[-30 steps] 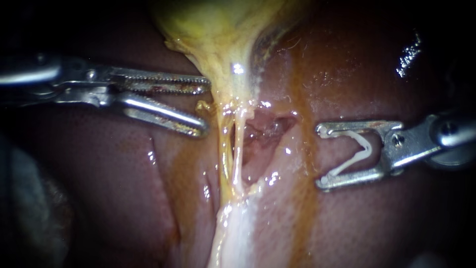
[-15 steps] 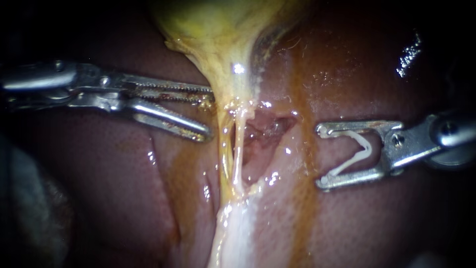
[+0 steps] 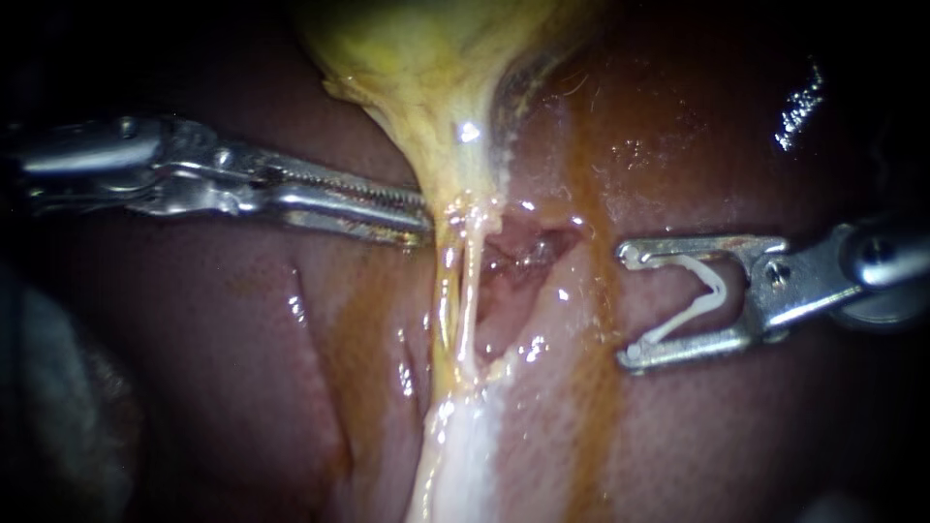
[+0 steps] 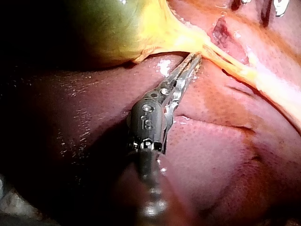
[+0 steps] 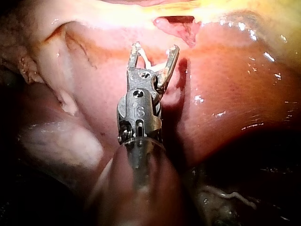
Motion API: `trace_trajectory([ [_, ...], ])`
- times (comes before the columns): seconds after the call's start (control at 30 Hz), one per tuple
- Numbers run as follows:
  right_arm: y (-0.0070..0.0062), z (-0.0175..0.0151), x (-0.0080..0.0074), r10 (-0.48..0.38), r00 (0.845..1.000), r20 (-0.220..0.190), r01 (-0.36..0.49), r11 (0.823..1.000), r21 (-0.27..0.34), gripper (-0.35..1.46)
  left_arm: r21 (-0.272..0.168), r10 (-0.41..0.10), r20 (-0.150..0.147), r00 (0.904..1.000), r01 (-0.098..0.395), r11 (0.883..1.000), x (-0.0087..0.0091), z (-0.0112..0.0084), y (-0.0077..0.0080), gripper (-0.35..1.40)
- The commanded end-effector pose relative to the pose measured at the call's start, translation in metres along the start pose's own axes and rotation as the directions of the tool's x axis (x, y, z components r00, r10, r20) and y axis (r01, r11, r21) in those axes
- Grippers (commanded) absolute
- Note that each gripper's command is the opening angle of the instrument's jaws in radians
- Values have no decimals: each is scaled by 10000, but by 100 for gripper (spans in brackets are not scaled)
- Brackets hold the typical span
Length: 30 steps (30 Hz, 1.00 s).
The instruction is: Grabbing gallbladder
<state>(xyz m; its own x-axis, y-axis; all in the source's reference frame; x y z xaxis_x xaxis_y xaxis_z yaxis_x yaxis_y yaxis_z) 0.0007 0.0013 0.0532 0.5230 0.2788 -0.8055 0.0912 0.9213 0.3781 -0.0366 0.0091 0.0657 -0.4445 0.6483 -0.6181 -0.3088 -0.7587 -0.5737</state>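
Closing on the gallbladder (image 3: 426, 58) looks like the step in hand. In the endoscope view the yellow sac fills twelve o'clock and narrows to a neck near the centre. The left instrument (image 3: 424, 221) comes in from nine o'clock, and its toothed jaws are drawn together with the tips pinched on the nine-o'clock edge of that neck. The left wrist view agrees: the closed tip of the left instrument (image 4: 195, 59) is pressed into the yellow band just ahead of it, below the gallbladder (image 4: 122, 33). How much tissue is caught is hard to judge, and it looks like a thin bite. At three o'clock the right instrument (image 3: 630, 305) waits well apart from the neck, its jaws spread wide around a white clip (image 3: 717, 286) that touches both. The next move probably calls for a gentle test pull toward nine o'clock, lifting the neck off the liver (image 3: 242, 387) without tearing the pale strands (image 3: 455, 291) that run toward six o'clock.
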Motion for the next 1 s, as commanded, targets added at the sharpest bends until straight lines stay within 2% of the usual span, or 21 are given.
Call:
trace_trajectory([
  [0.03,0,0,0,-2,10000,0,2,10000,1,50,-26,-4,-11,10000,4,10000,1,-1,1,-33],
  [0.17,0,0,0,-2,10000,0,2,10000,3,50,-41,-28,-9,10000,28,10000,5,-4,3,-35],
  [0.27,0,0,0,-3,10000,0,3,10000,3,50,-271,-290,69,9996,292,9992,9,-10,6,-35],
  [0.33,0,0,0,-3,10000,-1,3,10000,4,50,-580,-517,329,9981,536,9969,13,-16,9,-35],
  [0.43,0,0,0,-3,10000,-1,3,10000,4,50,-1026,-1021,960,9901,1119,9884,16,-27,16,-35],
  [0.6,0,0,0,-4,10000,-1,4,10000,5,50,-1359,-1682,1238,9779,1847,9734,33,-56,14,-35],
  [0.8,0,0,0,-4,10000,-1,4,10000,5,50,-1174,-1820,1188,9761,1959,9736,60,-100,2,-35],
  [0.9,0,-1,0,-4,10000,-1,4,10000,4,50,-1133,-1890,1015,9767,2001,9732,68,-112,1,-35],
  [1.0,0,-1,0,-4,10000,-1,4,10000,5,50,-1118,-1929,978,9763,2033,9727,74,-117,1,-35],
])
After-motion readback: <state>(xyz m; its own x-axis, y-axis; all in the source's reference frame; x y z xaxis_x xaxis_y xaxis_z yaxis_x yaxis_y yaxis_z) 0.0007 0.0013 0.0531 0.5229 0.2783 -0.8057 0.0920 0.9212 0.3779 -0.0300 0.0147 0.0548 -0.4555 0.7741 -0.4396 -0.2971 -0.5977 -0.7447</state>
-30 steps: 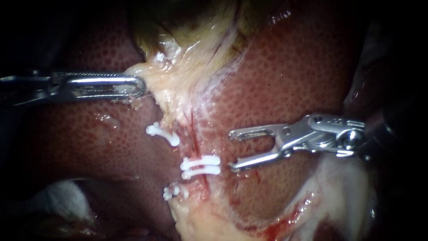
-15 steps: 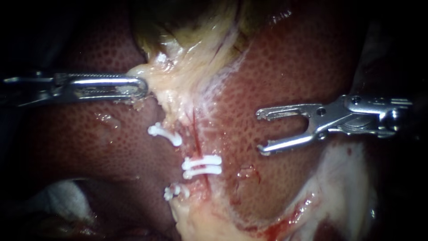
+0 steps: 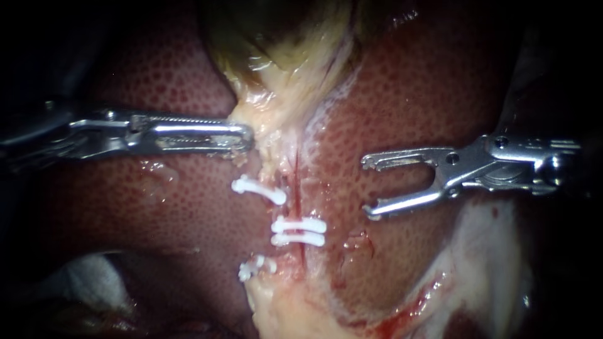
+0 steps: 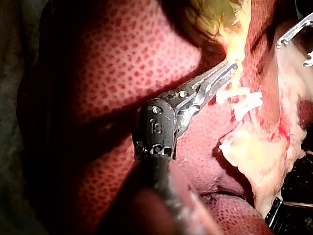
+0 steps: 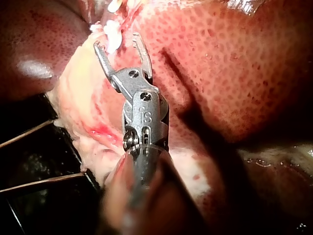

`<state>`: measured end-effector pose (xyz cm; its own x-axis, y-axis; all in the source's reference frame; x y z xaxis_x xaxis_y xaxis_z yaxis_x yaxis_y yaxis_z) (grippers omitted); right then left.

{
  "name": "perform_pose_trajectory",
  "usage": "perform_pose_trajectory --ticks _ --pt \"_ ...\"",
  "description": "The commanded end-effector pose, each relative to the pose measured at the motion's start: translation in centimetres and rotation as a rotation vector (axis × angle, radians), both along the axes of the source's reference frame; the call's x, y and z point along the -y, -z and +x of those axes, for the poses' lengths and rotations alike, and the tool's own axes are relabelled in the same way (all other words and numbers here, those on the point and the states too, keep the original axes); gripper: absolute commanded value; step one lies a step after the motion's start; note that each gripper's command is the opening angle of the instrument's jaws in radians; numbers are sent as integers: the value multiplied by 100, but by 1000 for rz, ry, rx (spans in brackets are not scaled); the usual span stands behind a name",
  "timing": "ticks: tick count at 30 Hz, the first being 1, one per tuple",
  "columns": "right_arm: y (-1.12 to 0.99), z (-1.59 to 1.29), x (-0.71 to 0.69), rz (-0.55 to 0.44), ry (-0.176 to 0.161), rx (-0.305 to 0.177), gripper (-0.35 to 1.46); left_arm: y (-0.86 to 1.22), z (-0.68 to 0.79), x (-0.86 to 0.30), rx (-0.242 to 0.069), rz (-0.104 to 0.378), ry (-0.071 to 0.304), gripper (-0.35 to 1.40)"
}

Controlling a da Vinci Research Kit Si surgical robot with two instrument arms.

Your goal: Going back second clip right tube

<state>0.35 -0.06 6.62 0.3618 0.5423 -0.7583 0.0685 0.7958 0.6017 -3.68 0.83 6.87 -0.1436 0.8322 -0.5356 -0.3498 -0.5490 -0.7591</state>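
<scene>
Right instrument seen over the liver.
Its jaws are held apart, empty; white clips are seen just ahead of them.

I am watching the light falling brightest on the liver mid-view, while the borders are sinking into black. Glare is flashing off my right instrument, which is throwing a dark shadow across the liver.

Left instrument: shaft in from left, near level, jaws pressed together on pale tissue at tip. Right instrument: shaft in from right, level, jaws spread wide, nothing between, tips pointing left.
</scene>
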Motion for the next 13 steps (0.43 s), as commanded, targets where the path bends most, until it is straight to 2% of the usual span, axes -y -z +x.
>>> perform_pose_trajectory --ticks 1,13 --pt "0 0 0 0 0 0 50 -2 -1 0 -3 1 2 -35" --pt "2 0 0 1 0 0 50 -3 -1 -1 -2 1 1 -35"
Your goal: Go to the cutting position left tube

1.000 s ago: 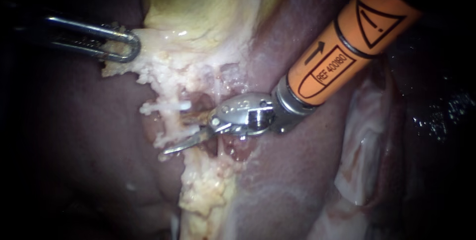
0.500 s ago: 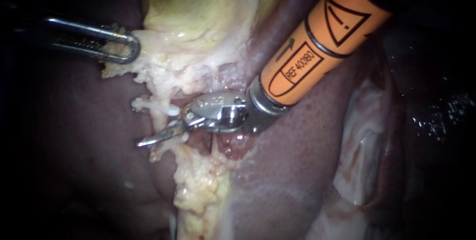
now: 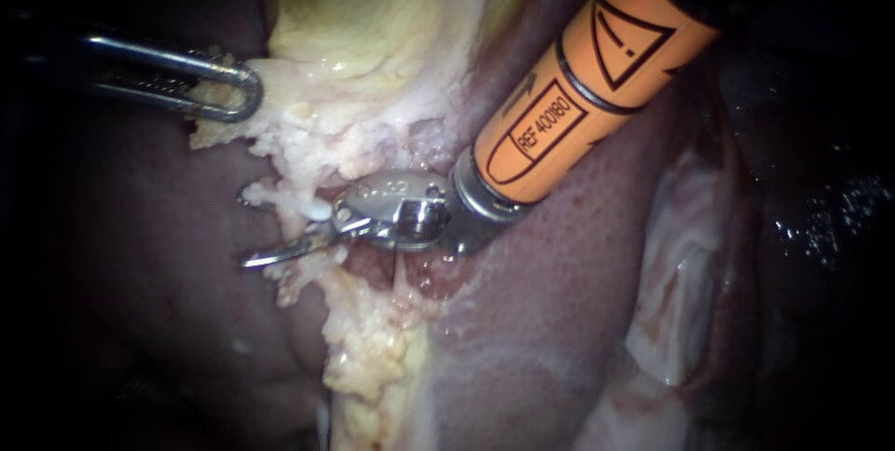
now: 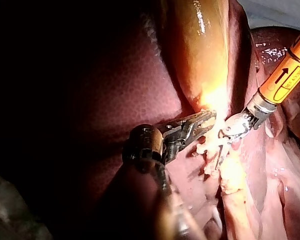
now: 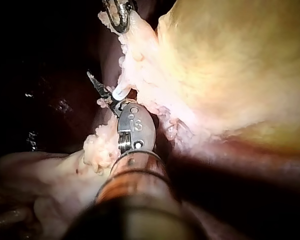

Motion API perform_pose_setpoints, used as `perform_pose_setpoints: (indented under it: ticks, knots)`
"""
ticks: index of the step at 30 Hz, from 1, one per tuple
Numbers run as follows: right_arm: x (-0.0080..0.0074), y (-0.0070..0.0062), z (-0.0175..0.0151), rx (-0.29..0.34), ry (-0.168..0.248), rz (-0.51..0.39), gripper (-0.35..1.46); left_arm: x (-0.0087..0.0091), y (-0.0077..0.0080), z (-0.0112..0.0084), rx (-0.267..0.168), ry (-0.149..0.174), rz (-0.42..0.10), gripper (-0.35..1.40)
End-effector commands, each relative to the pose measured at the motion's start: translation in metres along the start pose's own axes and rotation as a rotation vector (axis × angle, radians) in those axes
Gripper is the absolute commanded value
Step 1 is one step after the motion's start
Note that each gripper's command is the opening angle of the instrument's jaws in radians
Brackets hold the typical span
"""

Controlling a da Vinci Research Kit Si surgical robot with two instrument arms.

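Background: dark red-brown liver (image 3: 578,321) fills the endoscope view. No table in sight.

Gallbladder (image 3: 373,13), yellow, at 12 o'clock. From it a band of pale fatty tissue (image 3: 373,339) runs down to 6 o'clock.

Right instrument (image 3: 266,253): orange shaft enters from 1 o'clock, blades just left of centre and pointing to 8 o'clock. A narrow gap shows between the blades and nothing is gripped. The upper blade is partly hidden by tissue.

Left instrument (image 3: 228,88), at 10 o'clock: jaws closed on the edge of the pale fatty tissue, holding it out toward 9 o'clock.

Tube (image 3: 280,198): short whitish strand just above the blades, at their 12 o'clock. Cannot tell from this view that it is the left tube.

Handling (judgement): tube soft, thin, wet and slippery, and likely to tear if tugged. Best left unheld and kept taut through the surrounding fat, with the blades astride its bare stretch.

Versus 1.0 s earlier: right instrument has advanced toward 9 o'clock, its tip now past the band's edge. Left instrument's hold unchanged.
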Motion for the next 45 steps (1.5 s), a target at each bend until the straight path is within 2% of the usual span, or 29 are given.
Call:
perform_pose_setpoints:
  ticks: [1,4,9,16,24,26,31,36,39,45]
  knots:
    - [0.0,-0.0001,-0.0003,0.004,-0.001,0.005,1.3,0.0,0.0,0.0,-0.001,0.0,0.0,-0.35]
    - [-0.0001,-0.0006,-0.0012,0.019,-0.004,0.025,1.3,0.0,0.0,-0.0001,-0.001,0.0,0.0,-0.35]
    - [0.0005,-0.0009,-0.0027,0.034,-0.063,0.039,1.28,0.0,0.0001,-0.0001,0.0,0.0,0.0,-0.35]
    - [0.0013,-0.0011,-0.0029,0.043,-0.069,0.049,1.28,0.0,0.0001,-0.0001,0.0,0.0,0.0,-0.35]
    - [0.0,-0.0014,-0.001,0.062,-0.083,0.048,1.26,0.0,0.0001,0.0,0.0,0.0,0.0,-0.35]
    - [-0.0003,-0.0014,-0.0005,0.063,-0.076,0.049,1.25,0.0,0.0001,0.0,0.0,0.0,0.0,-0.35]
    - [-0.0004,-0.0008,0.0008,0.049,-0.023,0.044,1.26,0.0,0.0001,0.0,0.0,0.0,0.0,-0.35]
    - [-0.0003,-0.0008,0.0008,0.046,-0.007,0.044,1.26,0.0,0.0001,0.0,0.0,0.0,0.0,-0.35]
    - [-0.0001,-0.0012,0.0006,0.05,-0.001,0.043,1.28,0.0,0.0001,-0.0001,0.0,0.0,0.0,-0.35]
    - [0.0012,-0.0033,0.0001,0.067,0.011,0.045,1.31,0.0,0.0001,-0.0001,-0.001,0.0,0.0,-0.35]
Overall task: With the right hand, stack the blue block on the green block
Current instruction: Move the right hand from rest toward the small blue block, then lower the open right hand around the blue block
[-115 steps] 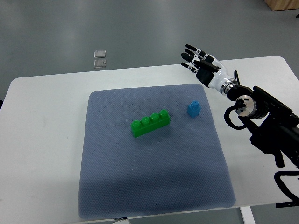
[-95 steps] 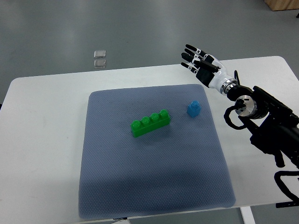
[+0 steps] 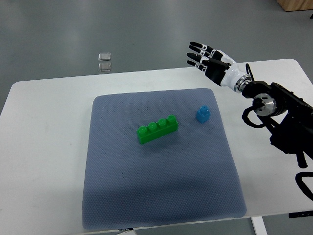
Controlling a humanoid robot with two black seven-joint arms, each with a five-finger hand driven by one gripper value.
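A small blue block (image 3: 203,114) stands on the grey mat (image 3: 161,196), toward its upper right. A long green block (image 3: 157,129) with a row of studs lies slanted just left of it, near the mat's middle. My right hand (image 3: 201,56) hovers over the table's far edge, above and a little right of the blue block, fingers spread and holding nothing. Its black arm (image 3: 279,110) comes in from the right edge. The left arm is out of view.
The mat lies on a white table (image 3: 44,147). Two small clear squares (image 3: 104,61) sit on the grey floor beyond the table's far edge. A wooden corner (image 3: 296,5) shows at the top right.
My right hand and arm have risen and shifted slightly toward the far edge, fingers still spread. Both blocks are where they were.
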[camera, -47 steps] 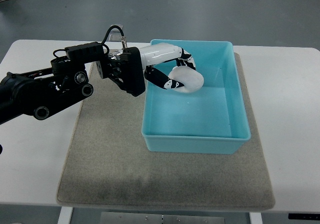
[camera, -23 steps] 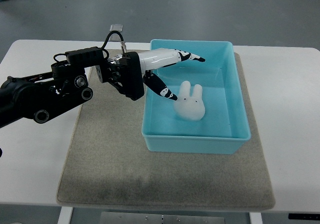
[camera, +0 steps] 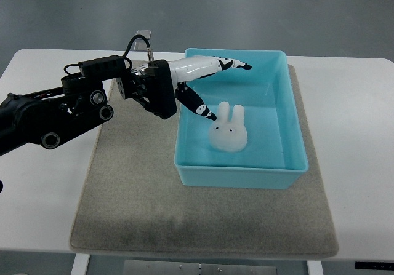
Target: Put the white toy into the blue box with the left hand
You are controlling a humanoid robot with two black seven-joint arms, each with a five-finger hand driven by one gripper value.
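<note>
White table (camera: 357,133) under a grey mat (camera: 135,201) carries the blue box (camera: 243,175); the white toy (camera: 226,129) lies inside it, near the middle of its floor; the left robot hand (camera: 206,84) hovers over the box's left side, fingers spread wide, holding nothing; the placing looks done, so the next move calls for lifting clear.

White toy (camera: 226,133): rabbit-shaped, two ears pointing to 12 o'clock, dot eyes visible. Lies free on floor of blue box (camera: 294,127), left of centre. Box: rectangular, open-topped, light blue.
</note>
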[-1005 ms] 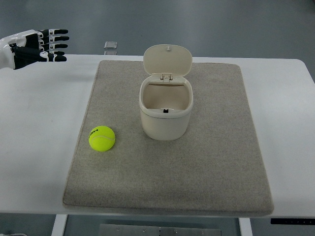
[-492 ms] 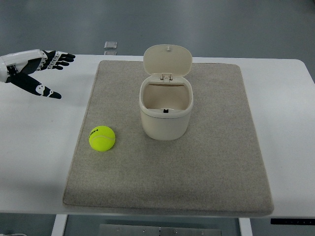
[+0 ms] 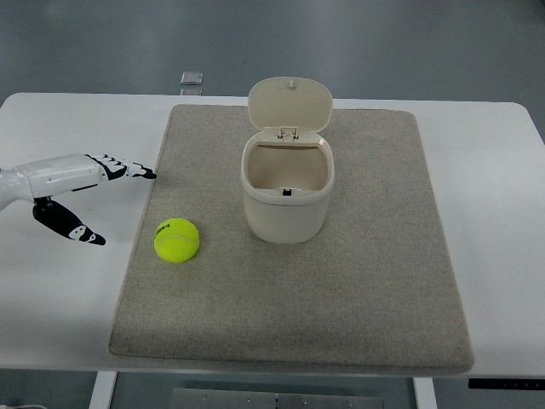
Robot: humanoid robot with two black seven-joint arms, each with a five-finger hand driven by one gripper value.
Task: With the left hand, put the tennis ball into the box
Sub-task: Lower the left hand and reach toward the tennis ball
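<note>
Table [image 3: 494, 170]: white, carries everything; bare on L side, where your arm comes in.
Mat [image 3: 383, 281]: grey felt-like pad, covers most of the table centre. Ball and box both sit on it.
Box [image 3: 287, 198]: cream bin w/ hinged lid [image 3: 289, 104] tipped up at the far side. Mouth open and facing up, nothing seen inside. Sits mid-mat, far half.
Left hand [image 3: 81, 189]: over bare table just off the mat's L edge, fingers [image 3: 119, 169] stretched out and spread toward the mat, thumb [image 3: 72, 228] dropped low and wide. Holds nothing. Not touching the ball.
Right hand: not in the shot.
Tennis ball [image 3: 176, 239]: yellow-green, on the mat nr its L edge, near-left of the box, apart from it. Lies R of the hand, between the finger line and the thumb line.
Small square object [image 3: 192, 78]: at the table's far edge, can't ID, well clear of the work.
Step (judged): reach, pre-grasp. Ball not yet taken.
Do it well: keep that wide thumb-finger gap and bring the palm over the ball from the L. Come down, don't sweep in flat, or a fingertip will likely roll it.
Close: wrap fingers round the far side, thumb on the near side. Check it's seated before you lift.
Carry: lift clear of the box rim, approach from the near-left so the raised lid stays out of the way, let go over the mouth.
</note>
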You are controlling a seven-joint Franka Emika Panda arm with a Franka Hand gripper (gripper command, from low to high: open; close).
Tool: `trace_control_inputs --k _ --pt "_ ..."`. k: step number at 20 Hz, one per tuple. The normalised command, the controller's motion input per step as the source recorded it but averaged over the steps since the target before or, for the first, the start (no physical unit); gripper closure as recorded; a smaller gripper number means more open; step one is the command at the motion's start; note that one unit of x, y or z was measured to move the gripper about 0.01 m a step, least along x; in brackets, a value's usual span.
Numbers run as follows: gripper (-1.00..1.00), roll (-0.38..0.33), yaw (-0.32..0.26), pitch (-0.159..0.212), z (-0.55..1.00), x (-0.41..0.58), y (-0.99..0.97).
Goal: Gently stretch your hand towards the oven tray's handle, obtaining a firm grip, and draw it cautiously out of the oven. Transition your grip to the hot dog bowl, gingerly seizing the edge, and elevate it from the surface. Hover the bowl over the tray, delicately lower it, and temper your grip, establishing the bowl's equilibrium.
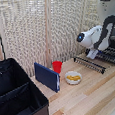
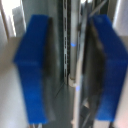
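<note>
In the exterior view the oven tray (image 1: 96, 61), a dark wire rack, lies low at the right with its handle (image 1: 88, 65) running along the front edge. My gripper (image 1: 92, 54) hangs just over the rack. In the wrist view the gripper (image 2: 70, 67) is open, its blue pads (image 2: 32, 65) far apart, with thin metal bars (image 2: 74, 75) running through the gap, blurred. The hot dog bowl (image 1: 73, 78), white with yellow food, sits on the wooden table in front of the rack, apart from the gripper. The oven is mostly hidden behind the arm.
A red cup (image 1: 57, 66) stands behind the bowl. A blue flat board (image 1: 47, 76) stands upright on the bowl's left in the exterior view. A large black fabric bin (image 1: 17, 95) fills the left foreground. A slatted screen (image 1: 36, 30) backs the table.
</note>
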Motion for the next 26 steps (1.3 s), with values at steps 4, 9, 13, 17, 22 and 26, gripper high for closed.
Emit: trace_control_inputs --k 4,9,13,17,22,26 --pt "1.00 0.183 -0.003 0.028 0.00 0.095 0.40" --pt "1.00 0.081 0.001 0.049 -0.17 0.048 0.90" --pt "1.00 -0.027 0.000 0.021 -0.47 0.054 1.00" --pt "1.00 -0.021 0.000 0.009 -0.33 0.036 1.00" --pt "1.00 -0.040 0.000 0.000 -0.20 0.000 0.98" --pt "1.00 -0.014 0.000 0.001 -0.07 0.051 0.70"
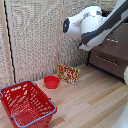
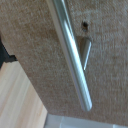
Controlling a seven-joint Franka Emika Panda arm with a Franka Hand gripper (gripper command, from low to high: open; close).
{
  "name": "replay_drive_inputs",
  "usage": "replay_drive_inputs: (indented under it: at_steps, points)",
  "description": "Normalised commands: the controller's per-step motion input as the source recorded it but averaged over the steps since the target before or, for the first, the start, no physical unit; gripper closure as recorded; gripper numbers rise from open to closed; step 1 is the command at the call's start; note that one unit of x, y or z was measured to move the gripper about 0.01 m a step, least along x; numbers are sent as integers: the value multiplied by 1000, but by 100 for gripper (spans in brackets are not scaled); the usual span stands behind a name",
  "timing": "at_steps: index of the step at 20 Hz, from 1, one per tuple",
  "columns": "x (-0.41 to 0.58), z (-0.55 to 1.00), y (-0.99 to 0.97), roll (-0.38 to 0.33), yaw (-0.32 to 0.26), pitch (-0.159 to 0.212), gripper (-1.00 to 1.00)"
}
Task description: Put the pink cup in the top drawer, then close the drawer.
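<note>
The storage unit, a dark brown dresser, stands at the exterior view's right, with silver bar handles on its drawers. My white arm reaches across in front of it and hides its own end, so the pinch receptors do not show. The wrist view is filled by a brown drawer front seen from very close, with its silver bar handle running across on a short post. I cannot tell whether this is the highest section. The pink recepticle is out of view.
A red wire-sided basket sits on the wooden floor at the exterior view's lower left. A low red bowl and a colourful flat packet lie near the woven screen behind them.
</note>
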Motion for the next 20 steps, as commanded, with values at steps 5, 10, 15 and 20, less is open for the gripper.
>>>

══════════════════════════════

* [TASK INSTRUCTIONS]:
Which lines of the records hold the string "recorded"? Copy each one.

* [RESPONSE TO THIS EXERCISE]:
Tool: `trace_control_inputs --k _ --pt "_ ..."`. k: step number at 20 Hz, one per tuple. The normalised command, the controller's motion input per step as the source recorded it but averaged over the steps since the target before or, for the first, the start (no physical unit); gripper closure as recorded; a smaller gripper number means more open; step one is the command at the motion's start; note that one unit of x, y or z was measured to move the gripper about 0.01 m a step, least along x; in brackets, a value's usual span.
  "description": "Normalised commands: the controller's per-step motion input as the source recorded it but averaged over the steps since the target before or, for the first, the start, no physical unit; gripper closure as recorded; gripper numbers rise from open to closed; step 1 is the command at the call's start; note that one unit of x, y or z was measured to move the gripper about 0.01 m a step, least along x; numbers are sent as integers: the value multiplied by 1000, but by 100 for gripper (spans in brackets are not scaled); the usual span stands behind a name",

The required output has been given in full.